Open MPI User's Mailing List Archives

  |   Home   |   Support   |   FAQ   |   all Open MPI User's mailing list

From: Alex Tumanov (atumanov_at_[hidden])
Date: 2007-02-14 12:33:56


Hello,

I recently tried running HPLinpack, compiled with OMPI, over myrinet
MX interconnect.
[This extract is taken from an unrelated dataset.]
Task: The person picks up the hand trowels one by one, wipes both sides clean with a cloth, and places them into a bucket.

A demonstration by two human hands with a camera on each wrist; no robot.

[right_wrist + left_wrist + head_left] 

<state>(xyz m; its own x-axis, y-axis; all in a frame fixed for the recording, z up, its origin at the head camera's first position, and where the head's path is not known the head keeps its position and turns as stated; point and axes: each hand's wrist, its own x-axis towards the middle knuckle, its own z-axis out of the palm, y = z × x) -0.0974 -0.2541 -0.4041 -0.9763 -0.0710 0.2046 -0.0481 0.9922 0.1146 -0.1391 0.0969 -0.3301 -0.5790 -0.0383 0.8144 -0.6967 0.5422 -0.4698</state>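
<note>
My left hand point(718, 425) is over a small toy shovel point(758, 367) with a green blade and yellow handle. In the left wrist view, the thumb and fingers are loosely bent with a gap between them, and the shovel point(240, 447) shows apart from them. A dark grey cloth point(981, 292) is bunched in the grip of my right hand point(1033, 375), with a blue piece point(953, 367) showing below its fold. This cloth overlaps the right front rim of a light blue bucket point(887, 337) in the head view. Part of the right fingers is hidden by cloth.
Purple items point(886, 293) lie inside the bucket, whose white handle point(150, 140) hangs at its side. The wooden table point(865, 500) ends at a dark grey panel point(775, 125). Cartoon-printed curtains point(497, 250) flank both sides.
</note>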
Running a simple hello world program works, but XHPL
fails with an error occurring when it tries to MPI_Send:

# mpirun -np 4 -H l0-0,c0-2 --prefix $MPIHOME --mca btl mx,self
/opt/hpl/openmpi-hpl/bin/xhpl
[l0-0.local:04707] *** An error occurred in MPI_Send
[l0-0.local:04707] *** on communicator MPI_COMM_WORLD
[l0-0.local:04707] *** MPI_ERR_INTERN: internal error
[l0-0.local:04707] *** MPI_ERRORS_ARE_FATAL (goodbye)
mpirun noticed that job rank 0 with PID 4706 on node "l0-0" exited on signal 15.
3 additional processes aborted (not shown)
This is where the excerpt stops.